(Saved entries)

::::::::::

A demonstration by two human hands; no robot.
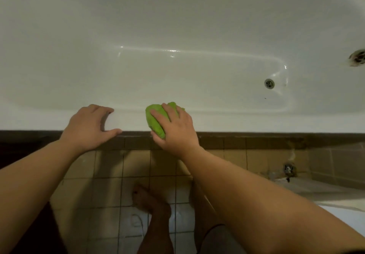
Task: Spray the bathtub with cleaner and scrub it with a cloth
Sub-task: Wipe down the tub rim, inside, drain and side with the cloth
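white tub fills the upper half of the frame, near rim running across the middle. right hand at centre presses a bunched green cloth onto the near rim, fingers curled over the wad and thumb under its lower edge, so it looks set for scrubbing the rim. left hand, just left of centre, rests on the same rim holding nothing, fingers over the inner edge and thumb on the outer edge, likely bracing the lean over the tub. hands are apart. drain sits right of centre, overflow at right edge. wet sheen on the tub floor suggests spraying is done; no spray bottle in view. tiled floor and bare feet below.
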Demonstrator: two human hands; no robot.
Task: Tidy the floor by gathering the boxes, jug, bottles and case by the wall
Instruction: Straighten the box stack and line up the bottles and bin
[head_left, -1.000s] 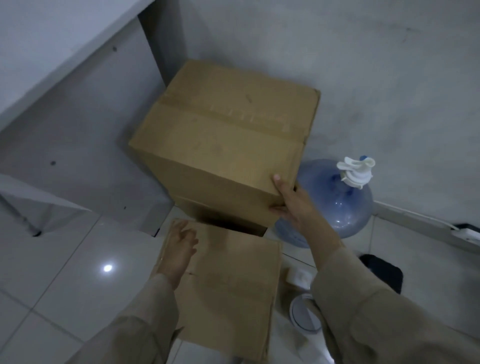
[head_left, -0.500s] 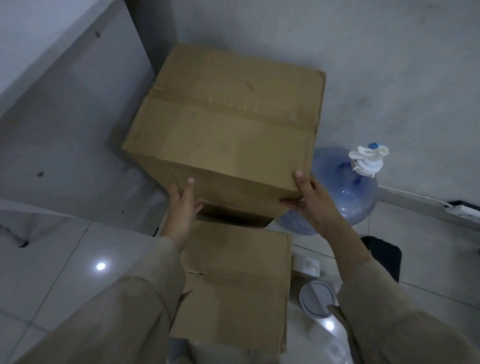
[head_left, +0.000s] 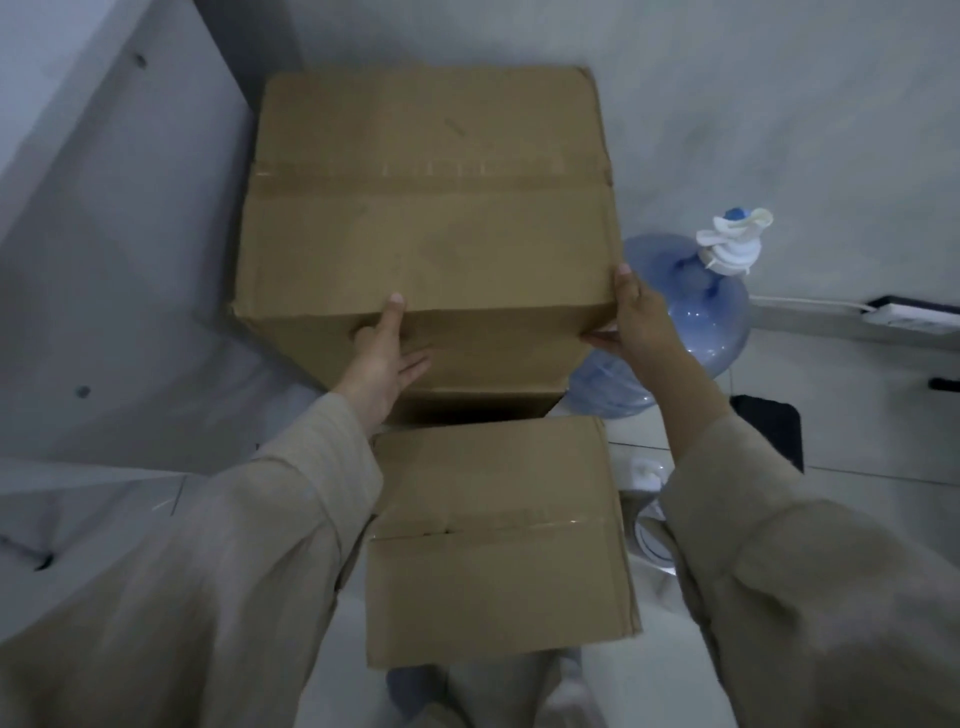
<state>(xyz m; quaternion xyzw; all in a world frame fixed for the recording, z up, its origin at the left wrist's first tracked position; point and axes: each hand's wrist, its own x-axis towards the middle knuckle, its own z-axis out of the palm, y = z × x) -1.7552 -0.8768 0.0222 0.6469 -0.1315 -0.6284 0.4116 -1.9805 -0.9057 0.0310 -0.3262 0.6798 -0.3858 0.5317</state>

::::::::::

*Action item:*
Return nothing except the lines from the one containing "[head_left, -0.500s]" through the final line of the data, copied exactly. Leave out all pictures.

*Task result:*
[head_left, -0.500s] 
[head_left, +0.000s] 
<state>(xyz m; quaternion xyzw; all in a world frame fixed for the recording, z up, its origin at the left wrist's first tracked position; point and axes: each hand's wrist, its own x-axis towards the middle knuckle, its own z-axis out of the palm, y = z × x) -1.7552 -0.8768 0.0222 0.6469 -0.1315 -0.6284 0.4116 -1.9805 -0.9057 0.0310 -0.3262 0.6798 -0.3858 0.5317</state>

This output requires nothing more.